Dev Luchmun, ex-conseiller au ministère du Travail : «Il aurait fallu s’organiser pour payer le salaire minimal dès janvier»

Par Mario Boutia O commentaire
Dev Luchmun

Ancien conseiller au ministère du Travail, ce consultant en relations industrielles regrette que tous les salariés n’aient pu bénéficier du salaire minimal en janvier 2018. Dev Luchmun plaide pour la création d’une escouade en vue de veiller à l’application de la loi.

Des employés,  notamment du secteur de l’exportation, devront patienter jusqu’à fin février pour bénéficier du salaire minimal prévu fin janvier 2018. Qu’en pensez-vous ?
Mettez-vous à leur place et pensez à leur frustration. Ils avaient l’espoir d’avoir leur salaire minimal fin janvier. Maintenant, à cause d’un retard administratif, on leur demande de patienter encore un mois. Pourtant, depuis des mois, tout indiquait que le salaire minimal se situerait entre Rs 8 000 et Rs 9 000. Il devait être appliqué à partir de janvier 2018.
Je n’ai pas du tout envie de créer une polémique. Mais je pense que les entreprises auraient dû prendre des dispositions pour permettre à leurs salariés d’avoir le salaire minimal à la date convenue. Évidemment, il ne faut pas oublier que certaines entreprises auront des difficultés à payer le salaire minimal.

D’où votre demande pour la création d’une  escouade au ministère du Travail en vue de veiller à l’application du salaire minimal ?
Je suis heureux que le ministère de tutelle ait pris la décision de créer cette escouade. Je pense qu’elle doit non seulement veiller à ce que le patronat soit conforme à la loi, mais elle doit également mener des campagnes d’explications à l’échelle nationale pour éclairer employeurs et employés sur les technicités du salaire minimal.

Cette escouade, composée d’inspecteurs, doit aussi former des officiers des différents départements du ministère pour qu’ils puissent, à leur tour, aider les entreprises et les salariés. Cela dit, je prévois des secousses dans le monde du travail suivant les perturbations dans la relativité salariale et l’application du salaire minimal. Il serait bon que les autorités prennent des mesures pour assainir la situation.

Pouvez-vous élaborer ?
Comme on s’y attendait, le salaire minimal a entraîné dans son sillage une perturbation au niveau des salaires entre les différentes catégories d’employés.

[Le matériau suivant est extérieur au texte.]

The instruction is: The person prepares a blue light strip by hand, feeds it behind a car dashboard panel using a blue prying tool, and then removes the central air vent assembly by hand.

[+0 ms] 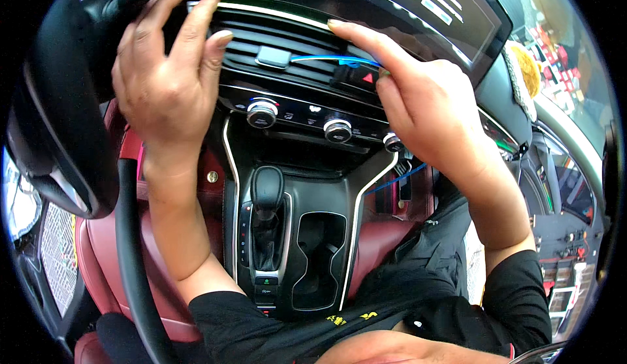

Par exemple, un employé touchant un salaire de Rs 7 000 voit son salaire passer à Rs 9 000.  Ce qui le rapproche un peu plus du salaire de son supérieur direct. Il se pourrait même que la rémunération d’un subalterne dépasse celui de son supérieur. Ce qui provoquerait une grande frustration chez ce dernier.

C’est pour cette raison qu’un réajustement des salaires est important afin de rétablir la  relativité entre les différents grades. Dans la Fonction publique, cet exercice s’avère plus facile que dans le privé, vu que le travail sera effectué par le Pay Research Bureau (PRB) qui dispose de toute la logistique.

Pour le privé, dans un premier temps, on avait proposé une Master Salary Scale Conversion pour rétablir la relativité salariale. À mon avis, cela ne marcher ait pas car il existe une certaine opacité dans le secteur privé par rapport aux salaires.

Finalement, cette tâche incombera au National Remuneration Board (NRB). J’espère qu’on renforcera ses effectifs afin qu’il puisse remettre son rapport au plus vite. Et aussi qu’ils prennent en compte le fait que la mesure devait prendre effet en janvier 2018. Le gouvernement devrait également prendre des mesures pour que les travailleurs étrangers ne soient pas discriminés par rapport au salaire minimal.

Je constate que des syndicalistes ont demandé à ce que les allocations de nourriture soient incluses dans le salaire minimal. C’est une discrimination et cela est contraire à la Convention 111 du Bureau  international du Travail, selon moi.